= Medical scoring =

Scoring systems are used in hospital intensive care units

There are several scoring systems in intensive care units (ICUs) today.

==Adult scoring systems==
- APACHE II was designed to provide a morbidity score for a patient. It is useful to decide what kind of treatment or medicine is given. Methods exist to derive a predicted mortality from this score, but these methods are not too well defined and rather imprecise.
  - APACHE III is an updated version.
- SAPS II was designed to provide a predicted mortality, that does not reflect the expected mortality for a particular patient, but is good for benchmarking.
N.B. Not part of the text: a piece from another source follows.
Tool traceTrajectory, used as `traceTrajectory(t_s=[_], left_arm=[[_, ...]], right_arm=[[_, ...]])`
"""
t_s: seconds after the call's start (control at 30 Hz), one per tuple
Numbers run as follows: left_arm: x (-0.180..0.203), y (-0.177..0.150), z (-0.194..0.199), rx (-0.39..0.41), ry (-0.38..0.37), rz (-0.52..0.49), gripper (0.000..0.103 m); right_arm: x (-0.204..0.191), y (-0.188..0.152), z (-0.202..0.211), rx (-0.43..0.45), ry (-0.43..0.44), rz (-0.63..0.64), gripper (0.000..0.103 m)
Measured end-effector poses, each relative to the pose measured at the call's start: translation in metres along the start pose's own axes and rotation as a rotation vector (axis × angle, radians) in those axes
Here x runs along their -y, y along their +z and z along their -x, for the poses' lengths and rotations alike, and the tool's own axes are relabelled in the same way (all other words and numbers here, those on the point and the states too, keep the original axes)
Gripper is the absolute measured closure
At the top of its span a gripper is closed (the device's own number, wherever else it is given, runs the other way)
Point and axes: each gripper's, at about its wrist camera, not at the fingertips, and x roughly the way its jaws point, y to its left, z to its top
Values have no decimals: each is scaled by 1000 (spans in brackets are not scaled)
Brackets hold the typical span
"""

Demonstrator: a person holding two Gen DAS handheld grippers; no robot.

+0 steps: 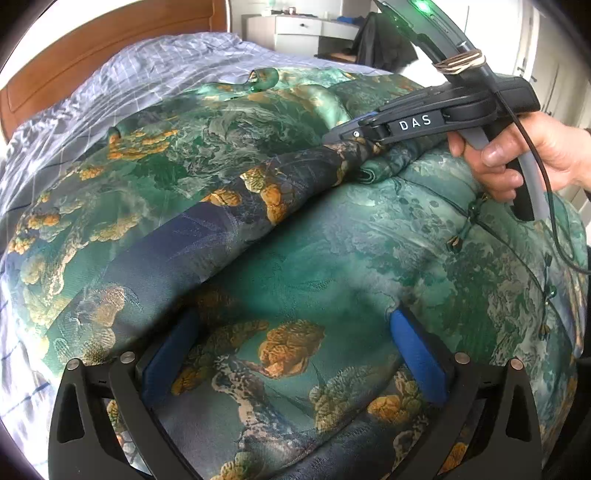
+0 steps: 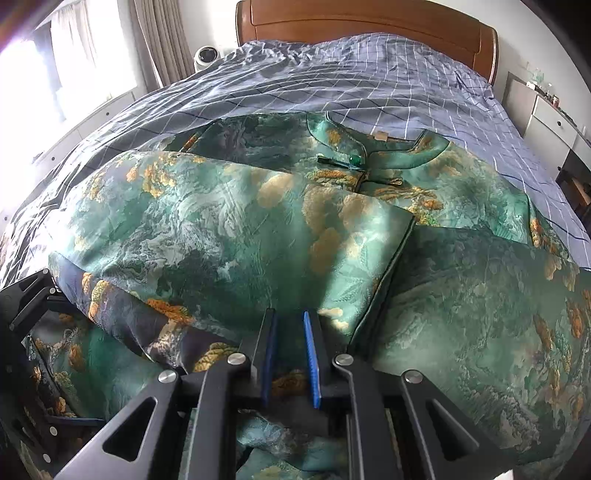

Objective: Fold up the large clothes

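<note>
A large green silk dress [image 1: 332,236] with gold and blue landscape print lies spread on the bed; it also fills the right wrist view [image 2: 229,221], collar [image 2: 369,147] toward the headboard. My left gripper [image 1: 295,354] is open, its blue pads wide apart over the fabric. My right gripper [image 1: 354,147] shows in the left wrist view, shut on a bunched fold of the dress. In its own view the right gripper [image 2: 290,350] has its pads close together with a folded flap [image 2: 332,258] of the dress between them.
The bed has a blue checked sheet [image 2: 369,74] and a wooden headboard [image 2: 369,18]. White drawers [image 2: 546,122] stand at the right, a curtained window [image 2: 74,55] at the left. A white dresser [image 1: 303,29] and dark clothing [image 1: 384,40] stand behind.
</note>
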Motion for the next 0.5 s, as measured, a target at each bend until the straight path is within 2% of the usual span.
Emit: traceTrajectory(t_s=[0.23,0.37,0.5], left_arm=[[1,0,0,0,1,-1,0],[1,0,0,0,1,-1,0],[0,0,0,0,1,-1,0]], right_arm=[[-3,7,5,-18,-16,-22,88],[-2,2,32,20,-4,-65,87],[2,-18,75,44,-16,-124,86]])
In a rather simple way, it makes it possible to provide a single number that describes the morbidity of a number of patients.
- SAPS III was designed to provide a realistic predicted mortality for a particular patient or a particular group of patients. It does this by calibrating against known mortalities on an existing set of patients, for a specific definition of mortality (like 30-days mortality). This way, it can answer questions like "Did we improve our quality of care from 2004 to 2005?" or "If hospital A's patients had been treated at hospital B, would they have a better or a worse mortality?".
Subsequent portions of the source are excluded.